Soledad le abordó, le puso en las manos una máquina pequeña, un cajoncito apenas, y le dijo: «Vamos, Damián, háganos una fotografía familiar, ahora que estamos todos juntos.» Ella nos distribuyó: tú aquí, tú allí, tú arriba, tú abajo y al final se quedó ella de pie, triunfal y sonriente entre los dos adultos sentados. También he pensado muchas veces que, de algún modo, esa fotografía pretende marcar las diferencias. Ella está por encima de los demás, destaca, sobresale.

Pues bien, Damián hizo la foto y se marchó. La noche anterior, la Nochevieja la había pasado en la hacienda. Iba del comedor de los criados al de los señores. Quería compartir con todos la alegría de no estar solo. Damián, el solterón un poco huraño, tenía su lugar en la mesa en todas las fechas señaladas, siempre que no hubiera invitados. Aquella noche estábamos sólo los de casa, nosotros cuatro y Soledad, así que él se sentó a la mesa y comió y bebió, y al punto exacto de las doce, como todos los años, se le escapó una lágrima. Justo el momento en que sonaron las guitarras y las voces y abrimos las puertas para que entraran a la sala los cantantes felicitándonos el final de un año y el comienzo de otro.

Se les sirvieron copas y continuó un rato la música que fue a perderse luego por el pasillo de la cocina hasta la nave exterior detrás de la casa, en la que cocinaban y comían los peones. Al quedarnos vacíos de música, Soledad acudió, como solía, al gramófono. Sonaron boleros y corridos, tangos y pasodobles, y Soledad agarró a Damián para bailar con él, que se negaba y forcejeaba entre las risas de todos, para rendirse al fin ante la tenacidad de Soledad, que nos vencía siempre. Pensé en aquel momento, Damián y Soledad, por qué no. Pero era un pensamiento absurdo, ella tan joven y guapa, y él mayor y tan gris. La música corría por la sala, se arrastraba por los suelos o subía a los techos en su melodiosa resonancia. Soledad nos sacó a bailar, nos obligó a bailar a Merceditas y a mí y cogió de las manos a Octavio y a mi madre, les hizo levantarse, salir al centro de la improvisada pista. Octavio cedió sin resistencia pero mi madre, sonriente, se soltó la mano y dijo: «No. Yo nunca…», y se volvió a sentar mientras Octavio, en brazos de Soledad, giraba entre nosotros.

Nos fuimos retirando Merceditas y yo, y también Damián, que fue a sentarse al lado de mi madre. Todos mirábamos el baile embriagador de la pareja, que seguía al cambiar de discos, con idéntico ritmo y armonía. Miré a mi madre, busqué sus ojos para sonreírle admirada de la inesperada faceta de bailarín de Octavio. Pero mi madre hablaba con Damián y no prestaba atención a los giros y vueltas, al abrazo de Octavio y Soledad.

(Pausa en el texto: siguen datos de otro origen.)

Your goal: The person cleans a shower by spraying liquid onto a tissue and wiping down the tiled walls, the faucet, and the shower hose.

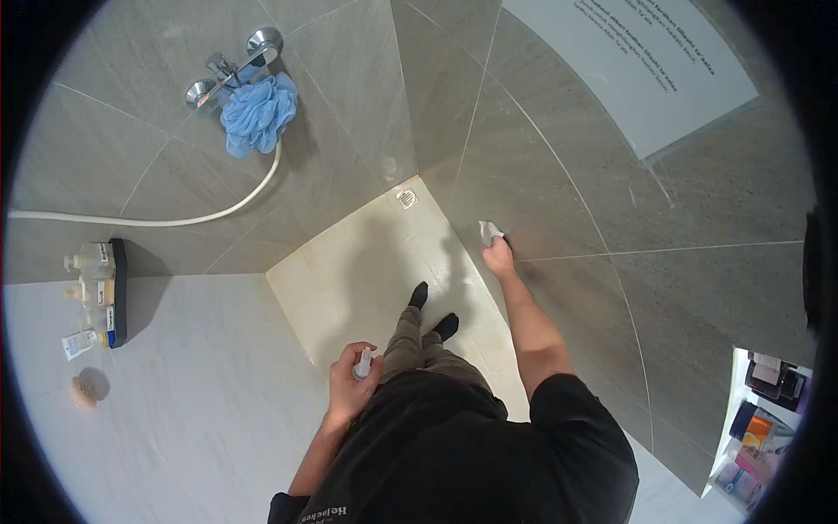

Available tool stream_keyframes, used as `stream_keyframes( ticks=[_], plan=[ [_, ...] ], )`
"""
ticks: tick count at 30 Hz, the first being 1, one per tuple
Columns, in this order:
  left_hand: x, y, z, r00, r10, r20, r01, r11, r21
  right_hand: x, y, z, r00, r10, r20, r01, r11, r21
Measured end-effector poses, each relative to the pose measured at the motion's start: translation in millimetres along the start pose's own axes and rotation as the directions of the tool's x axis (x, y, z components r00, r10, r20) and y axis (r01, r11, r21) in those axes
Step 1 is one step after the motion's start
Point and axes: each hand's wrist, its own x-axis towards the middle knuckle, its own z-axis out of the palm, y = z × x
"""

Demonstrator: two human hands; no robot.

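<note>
1. L hand (347, 391): fingers curled round a small bottle (362, 367), grip narrow, closed on it. Bottle's pale top faces the cam; lower part mostly hidden by hand. It's held beside the person's L hip, over the lower edge of the black shirt (436, 445).
2. R hand (498, 256): arm reaching fwd, fingers pinched on a white cloth (490, 232), grip narrow. Cloth is bunched, sticks out past the fingertips, up by the gray wall (559, 192); can't tell for sure if it's touching.
3. Feet in black socks (419, 295) on the cream floor (332, 262), btw. the two hands; drain (407, 199) in the far corner.
4. Upper L: metal shower tap (229, 72) on wall, blue bath puff (260, 115) hanging at it, white hose (218, 215) curving down & off to the L.
5. Far L: dark rack (119, 293) w/ pump bottles (92, 260) & a white tube (78, 344); pinkish rounded item (84, 393) on the white wall (192, 384) nearby, exact type unclear.
6. Upper R: white sheet (646, 74) w/ printed text, stuck on the gray wall.
7. Lower R: recess w/ assorted packs (758, 430), labels too small to read.
</note>
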Motion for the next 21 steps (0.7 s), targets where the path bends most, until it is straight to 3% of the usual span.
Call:
stream_keyframes(
  ticks=[2, 4, 5, 6, 7, 8, 10, 11, 15, 17, 18, 19, 21],
  plan=[
    [7.6, -0.9, 1.9, 0.999, 0.034, -0.002, -0.034, 0.999, -0.021, -15.4, -20.7, -17.1, 0.993, -0.083, -0.079, 0.081, 0.996, -0.028],
    [11.7, -1.3, 1.4, 0.997, 0.074, 0.005, -0.074, 0.997, -0.011, -43.0, -47.8, -40.3, 0.97, -0.117, -0.214, 0.169, 0.954, 0.246],
    [14.2, 1.7, 1.4, 0.997, 0.074, 0.006, -0.074, 0.997, -0.014, -53.2, -60.1, -47.8, 0.969, -0.116, -0.216, 0.169, 0.955, 0.242],
    [16.2, 6.9, 0.7, 0.998, 0.066, 0.013, -0.066, 0.998, -0.026, -63.0, -71.7, -54.0, 0.902, -0.192, -0.388, 0.37, 0.806, 0.462],
    [17.9, 9.6, 0.6, 0.998, 0.056, 0.019, -0.055, 0.998, -0.037, -74.0, -81.2, -61.4, 0.804, -0.203, -0.559, 0.561, 0.571, 0.599],
    [19.6, 7.3, 0.2, 0.998, 0.051, 0.023, -0.05, 0.998, -0.04, -90.6, -91.0, -73.1, 0.806, -0.201, -0.557, 0.557, 0.577, 0.597],
    [25.2, 0.7, -1.4, 0.997, 0.075, 0.027, -0.075, 0.997, -0.021, -122.1, -103.8, -93.4, 0.885, -0.062, -0.461, 0.442, 0.421, 0.792],
    [27.6, 1.1, -1.7, 0.996, 0.079, 0.027, -0.079, 0.996, -0.031, -122.7, -94.2, -90.4, 0.882, -0.067, -0.467, 0.449, 0.426, 0.786],
    [32.7, 5.3, -4.1, 0.997, 0.072, 0.01, -0.071, 0.996, -0.045, -82.8, -46.0, -47.9, 0.925, -0.047, -0.376, 0.349, 0.492, 0.798],
    [29.1, 4.9, -4.4, 0.997, 0.081, 0.007, -0.08, 0.995, -0.057, -56.5, -23.1, -20.9, 0.962, -0.011, -0.271, 0.226, 0.588, 0.777],
    [29.6, 5.5, -4.6, 0.996, 0.086, 0.003, -0.086, 0.995, -0.05, -48.7, -25.5, -16.8, 0.989, 0.043, -0.14, 0.08, 0.646, 0.759],
    [30.0, 5.9, -5.2, 0.996, 0.09, -0.001, -0.09, 0.995, -0.04, -40.0, -27.4, -15.2, 0.99, 0.033, -0.14, 0.085, 0.646, 0.758],
    [26.9, 6.3, -6.1, 0.997, 0.076, -0.007, -0.077, 0.996, -0.052, -27.4, -35.1, -7.6, 0.95, 0.301, -0.079, -0.168, 0.712, 0.682]
  ],
)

Por entonces andaba yo encandilada con las novelas de amor, las canciones de amor, las historias de amor. Desde aquel primer chico que en el baile de Rosalía había despertado en mí un fugaz espejismo, no había vuelto a pensar en novios. Ahora era distinto. Pronto cumpliría dieciséis años y no fue casual que conociera precisamente en casa de mi amiga Elvira a un muchacho, hijo de españoles, que enseguida se convirtió en mi compañía favorita.